8. Audit and inspections
8.1 Subject to clause 8.2 of this Agreement, the Supplier will allow for and contribute to audits (including inspections) conducted by Brave Bison or Brave Bison Customers or another auditor mandated by Brave Bison or Brave Bison Customers.
8.2 Any auditconducted pursuant to clause 8.1 of this Agreement is subject to the following conditions:
8.2.1 Brave Bison or the Brave Bison Customer will provide reasonable advance notice of any audit.
8.2.2 any audit may only be conducted during the Supplier’s normal business hours.
8.2.3 any audit must be conducted so as to cause minimal disruption to the Supplier’s normal business operations.
8.2.4 any auditor will enter into direct confidentiality obligations with the Supplier which are reasonably acceptable to the Supplier.

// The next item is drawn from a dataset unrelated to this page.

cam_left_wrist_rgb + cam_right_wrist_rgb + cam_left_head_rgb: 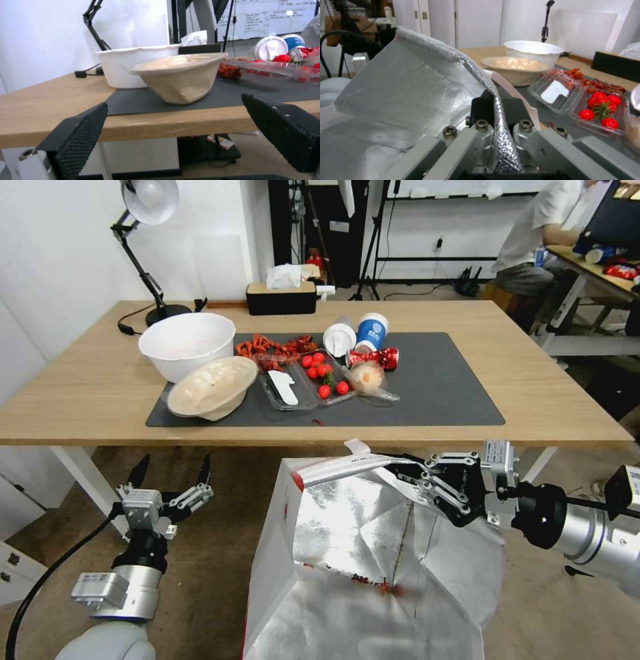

8.2.5 any audit will be limited only to the Supplier’s data Processing activities as part of its Services as a data processor to Brave Bison or Brave Bison Customers, and to such information as is reasonably necessary for Brave Bison or the Brave Bison Customer to assess the Supplier’s compliance with the terms of this Agreement.
8.2.6 as part of any audit, Brave Bison, Brave Bison Customer (or its auditor) will not have access to the Supplier’s Confidential Information. and
8.2.7 Brave Bison or the Brave Bison Customer will reimburse the Supplier’s reasonable costs and expenses associated with any audit.
9. Indemnity
9.1 The Supplier agrees to indemnify, keep indemnified and defend at its own expense Brave Bison against all costs, claims, damages or expenses incurred by Brave Bison or for which Brave Bison may become liable due to any failure by the Supplier or its employees, subcontractors or agents to comply with any of its obligations under this Agreement and/or the Data Protection Legislation.
9.2 Any limitation of liability set forth in the Supplier Agreement will not apply to this Agreement's indemnity or reimbursement obligations.
10. Notice
Any notice or other communication given to a party under or in connection with this Agreement should refer to the Customer Agreement and its terms.